_Problem_
An exact transcription of the lines below, from the first through the one containing "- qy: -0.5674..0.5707", is the only output wanted.

_Given data_
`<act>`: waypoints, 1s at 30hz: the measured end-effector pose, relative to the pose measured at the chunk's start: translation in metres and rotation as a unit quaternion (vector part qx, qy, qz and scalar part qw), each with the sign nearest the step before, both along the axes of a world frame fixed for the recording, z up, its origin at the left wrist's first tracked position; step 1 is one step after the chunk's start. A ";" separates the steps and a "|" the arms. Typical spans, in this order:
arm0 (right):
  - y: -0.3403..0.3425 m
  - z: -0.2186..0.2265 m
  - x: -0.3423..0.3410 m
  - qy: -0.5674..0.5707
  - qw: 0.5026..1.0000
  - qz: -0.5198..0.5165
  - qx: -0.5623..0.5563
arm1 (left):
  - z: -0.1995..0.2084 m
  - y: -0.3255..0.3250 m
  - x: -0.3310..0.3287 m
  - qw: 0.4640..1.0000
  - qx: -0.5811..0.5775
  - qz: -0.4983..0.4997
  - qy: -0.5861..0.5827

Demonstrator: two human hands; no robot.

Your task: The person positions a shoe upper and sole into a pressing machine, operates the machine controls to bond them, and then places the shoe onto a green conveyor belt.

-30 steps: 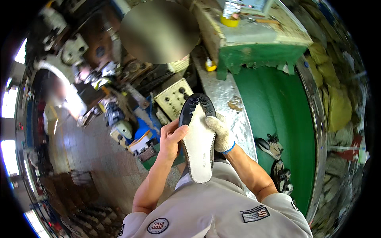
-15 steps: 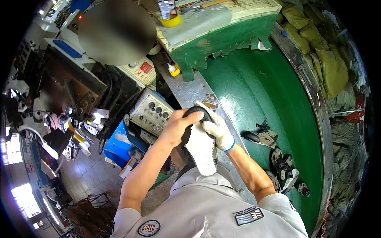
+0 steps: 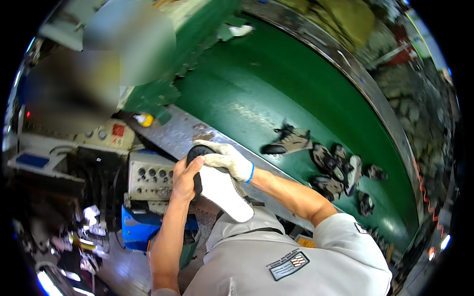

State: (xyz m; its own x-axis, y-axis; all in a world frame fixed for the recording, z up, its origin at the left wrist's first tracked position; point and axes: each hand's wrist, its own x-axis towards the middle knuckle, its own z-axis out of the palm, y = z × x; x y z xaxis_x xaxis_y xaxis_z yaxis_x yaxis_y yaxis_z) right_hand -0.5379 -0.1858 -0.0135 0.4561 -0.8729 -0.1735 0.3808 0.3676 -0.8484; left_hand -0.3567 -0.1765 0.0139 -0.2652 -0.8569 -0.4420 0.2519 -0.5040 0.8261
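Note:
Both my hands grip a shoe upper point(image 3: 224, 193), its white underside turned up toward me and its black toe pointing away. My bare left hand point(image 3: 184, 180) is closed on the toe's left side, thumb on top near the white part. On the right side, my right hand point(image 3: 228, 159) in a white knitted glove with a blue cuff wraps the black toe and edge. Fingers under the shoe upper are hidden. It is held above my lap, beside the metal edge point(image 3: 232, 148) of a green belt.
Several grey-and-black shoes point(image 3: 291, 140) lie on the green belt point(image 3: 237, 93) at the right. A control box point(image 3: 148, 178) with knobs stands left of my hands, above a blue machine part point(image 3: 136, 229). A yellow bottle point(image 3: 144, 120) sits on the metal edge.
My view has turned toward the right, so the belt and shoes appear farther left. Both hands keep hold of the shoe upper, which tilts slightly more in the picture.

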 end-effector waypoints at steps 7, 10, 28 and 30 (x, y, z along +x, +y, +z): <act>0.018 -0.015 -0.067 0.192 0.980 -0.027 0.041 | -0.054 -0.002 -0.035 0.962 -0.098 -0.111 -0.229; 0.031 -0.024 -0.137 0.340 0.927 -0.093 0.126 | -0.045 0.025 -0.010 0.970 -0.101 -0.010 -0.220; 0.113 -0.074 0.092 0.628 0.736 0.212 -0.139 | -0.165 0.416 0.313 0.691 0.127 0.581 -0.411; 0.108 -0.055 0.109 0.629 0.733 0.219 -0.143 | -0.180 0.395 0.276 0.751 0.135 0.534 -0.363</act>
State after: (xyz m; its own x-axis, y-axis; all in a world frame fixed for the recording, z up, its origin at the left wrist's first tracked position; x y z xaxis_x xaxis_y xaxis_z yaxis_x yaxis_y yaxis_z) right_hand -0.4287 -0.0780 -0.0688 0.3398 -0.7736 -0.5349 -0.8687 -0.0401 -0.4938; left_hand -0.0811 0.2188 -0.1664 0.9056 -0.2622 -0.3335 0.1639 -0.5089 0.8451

_Written response_
`<act>`: waypoints, 1s at 30hz: the measured end-effector pose, relative to the pose measured at the chunk's start: translation in metres and rotation as a unit quaternion (vector part qx, qy, qz and scalar part qw), each with the sign nearest the step before, both along the axes of a world frame fixed for the recording, z up, its origin at the left wrist's first tracked position; step 1 is one step after the chunk's start. A ";" separates the steps and a "|" the arms. Typical spans, in this order:
arm0 (right):
  - y: -0.3403..0.3425 m
  - z: -0.2186..0.2265 m
  - x: -0.3423..0.3410 m
  - qy: -0.5674..0.5707

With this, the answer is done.